In April 2010 he succeeded Lord Kinnock as Chair of the British Council.

Arts and philanthropy 
Ellis has been involved in many musical organisations, especially serving as Chairman of English National Opera 2005–12 (President 2012–). He was Chair of Classical Opera from 1996 to 2009 (currently President); Chair of the National Opera Studio 2012–19; Chair of the Leeds International Piano Competition, succeeding Dame Fanny Waterman, 2015–19; Trustee of the Royal College of Music 2006–10; former Trustee of London Music Masters, Sacconi Trust and the Kathleen Ferrier Award. 

From 2017 he was Chair of the Britten Pears Foundation, and following its merger with Snape Maltings in April 2020, Co-Chair of the merged entity – Britten Pears Arts. He is also Chair of Live Music Now, which since its formation in 1977 has provided over 80,000 interactive music workshops for over 2.8 million disadvantaged people throughout the UK. He is also a Trustee of the Royal Philharmonic Society. From 2012 to 2016, Ellis was Chair of HM Government's Arts and Media Honours Committee.

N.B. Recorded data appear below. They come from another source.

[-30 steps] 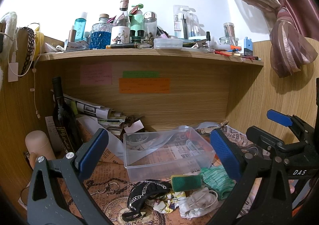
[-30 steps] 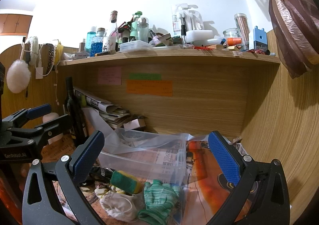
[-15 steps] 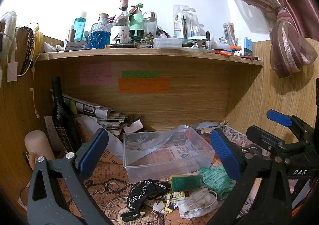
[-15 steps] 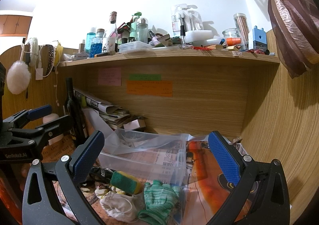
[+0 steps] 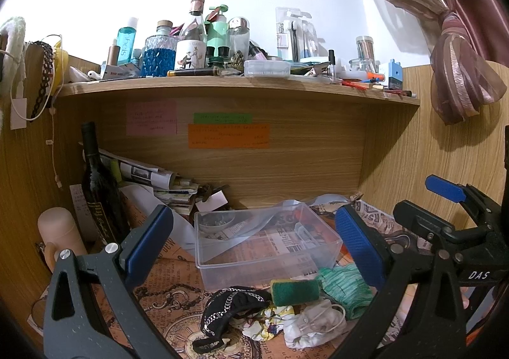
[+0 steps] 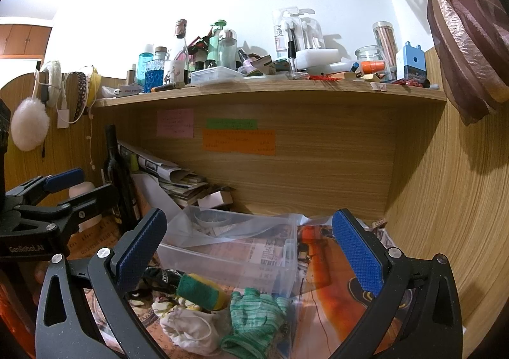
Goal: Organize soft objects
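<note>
Tools (image 5: 254, 250) (image 6: 248, 250) both spread, empty. Your glove (image 6: 257, 317) lies at 6 o'clock before the bin (image 6: 235, 250): limp, light, probably snaggy; pinch its bunched cuff.

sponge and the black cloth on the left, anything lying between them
Nothing separate: in the left wrist view the green sponge sits right against the black chain-trimmed cloth, with floral fabric just below where they meet.
</note>
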Demonstrator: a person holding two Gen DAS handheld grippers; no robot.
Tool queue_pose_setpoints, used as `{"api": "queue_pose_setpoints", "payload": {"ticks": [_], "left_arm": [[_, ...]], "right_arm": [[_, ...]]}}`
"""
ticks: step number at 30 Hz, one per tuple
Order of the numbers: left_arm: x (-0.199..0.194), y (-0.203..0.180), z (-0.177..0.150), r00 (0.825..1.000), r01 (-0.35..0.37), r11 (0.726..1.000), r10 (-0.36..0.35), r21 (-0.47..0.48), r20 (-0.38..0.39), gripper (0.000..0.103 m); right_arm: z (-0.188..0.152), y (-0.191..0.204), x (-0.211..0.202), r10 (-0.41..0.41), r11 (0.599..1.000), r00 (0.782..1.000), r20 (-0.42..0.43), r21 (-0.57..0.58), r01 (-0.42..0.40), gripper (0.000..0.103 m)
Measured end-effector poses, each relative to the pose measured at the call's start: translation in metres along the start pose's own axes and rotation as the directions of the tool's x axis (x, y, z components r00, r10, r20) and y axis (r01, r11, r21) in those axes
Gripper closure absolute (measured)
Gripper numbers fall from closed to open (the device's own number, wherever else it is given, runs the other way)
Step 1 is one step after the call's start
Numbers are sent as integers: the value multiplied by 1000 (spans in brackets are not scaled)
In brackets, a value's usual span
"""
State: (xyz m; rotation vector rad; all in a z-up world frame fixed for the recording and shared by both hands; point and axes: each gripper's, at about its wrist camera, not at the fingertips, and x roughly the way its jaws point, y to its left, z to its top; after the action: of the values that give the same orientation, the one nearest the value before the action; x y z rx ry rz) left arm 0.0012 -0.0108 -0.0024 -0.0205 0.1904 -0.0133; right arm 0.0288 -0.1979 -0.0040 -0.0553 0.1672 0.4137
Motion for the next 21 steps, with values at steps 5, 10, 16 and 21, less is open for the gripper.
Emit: {"api": "queue_pose_setpoints", "payload": {"ticks": [5,10,16,21], "left_arm": [[0,-1,0,1000,0,1000,0,0,-1,0],[0,-1,0,1000,1,1000,-1,-1,-2,0],[1,-1,-1,1000,4,1000,-4,-7,-5,0],[8,4,-6,999,2,1000,-2,-18,-40,0]], "right_arm": [[0,0,0,1,1000,1000,1,1,-1,0],[1,0,-1,1,1000,1000,1,2,-1,0],[0,0,-2,-15,1000,1000,9,5,15,0],[-3,1,4,-20,1000,1000,-14,5,20,0]]}}
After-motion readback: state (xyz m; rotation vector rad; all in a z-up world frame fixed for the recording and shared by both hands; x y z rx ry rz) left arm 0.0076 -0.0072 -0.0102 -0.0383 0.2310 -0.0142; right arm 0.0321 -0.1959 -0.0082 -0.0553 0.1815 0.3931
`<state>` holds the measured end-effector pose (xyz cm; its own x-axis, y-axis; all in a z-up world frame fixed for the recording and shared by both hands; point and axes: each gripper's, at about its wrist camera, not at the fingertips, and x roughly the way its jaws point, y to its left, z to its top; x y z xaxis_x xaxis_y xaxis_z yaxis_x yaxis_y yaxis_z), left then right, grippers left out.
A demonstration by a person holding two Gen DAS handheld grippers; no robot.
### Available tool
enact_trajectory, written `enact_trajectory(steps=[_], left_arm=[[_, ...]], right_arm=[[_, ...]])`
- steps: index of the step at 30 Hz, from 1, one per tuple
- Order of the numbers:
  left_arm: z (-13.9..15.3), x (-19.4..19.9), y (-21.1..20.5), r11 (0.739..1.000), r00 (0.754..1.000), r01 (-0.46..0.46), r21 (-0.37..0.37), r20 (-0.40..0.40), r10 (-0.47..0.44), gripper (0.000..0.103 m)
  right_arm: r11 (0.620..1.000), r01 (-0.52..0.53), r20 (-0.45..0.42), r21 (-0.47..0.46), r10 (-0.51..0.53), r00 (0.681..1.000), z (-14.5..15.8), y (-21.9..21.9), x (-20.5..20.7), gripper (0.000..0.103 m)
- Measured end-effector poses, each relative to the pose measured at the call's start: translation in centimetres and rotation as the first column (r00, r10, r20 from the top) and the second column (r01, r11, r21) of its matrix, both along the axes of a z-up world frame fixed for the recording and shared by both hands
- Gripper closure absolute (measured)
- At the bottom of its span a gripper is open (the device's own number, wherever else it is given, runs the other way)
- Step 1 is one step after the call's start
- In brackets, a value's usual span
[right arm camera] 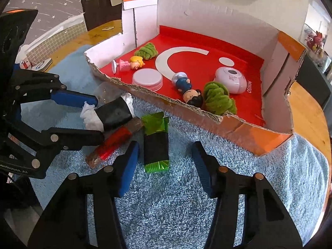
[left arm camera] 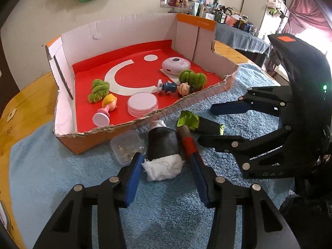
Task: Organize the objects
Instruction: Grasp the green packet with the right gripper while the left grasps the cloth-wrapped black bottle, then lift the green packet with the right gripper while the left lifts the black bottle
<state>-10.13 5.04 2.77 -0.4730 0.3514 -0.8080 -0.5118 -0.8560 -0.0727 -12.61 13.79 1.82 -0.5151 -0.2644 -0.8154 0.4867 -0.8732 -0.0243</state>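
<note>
A black roll with white stuffing (left arm camera: 164,145) (right arm camera: 113,115) lies on the blue towel between the open fingers of my left gripper (left arm camera: 166,161) (right arm camera: 97,118), apart from both pads. A brown stick with a red band (left arm camera: 186,141) (right arm camera: 116,142) lies beside it. A green-and-black packet (left arm camera: 199,124) (right arm camera: 156,143) lies in front of my open, empty right gripper (right arm camera: 164,155) (left arm camera: 207,122). The cardboard box (left arm camera: 145,119) (right arm camera: 207,116) with a red floor holds two dolls, two green fuzzy pieces, a round white lid and a pink device.
A clear plastic tub (left arm camera: 124,147) (right arm camera: 105,92) sits left of the roll against the box front. The blue towel (right arm camera: 176,197) covers a wooden table (left arm camera: 22,103). A cluttered shelf stands behind the box.
</note>
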Motion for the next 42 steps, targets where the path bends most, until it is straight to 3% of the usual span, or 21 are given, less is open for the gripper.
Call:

In 2015, he became the inaugural Chair of the Stop MS Appeal Board, an initiative of the Multiple Sclerosis Society which aims to raise £100m over ten years towards MS research; at the half-way point in 2020 when he retired from this role, the appeal had raised £50m. He has long been interested in ways to increase levels of philanthropy in the UK. He took part in the Philanthropy Review in 2011–12 and is currently on the Council of the Beacon Collaborative. Under its auspices he is leading a major initiative to bring new philanthropy into arts and culture through its impact on health, education, wellbeing and the community.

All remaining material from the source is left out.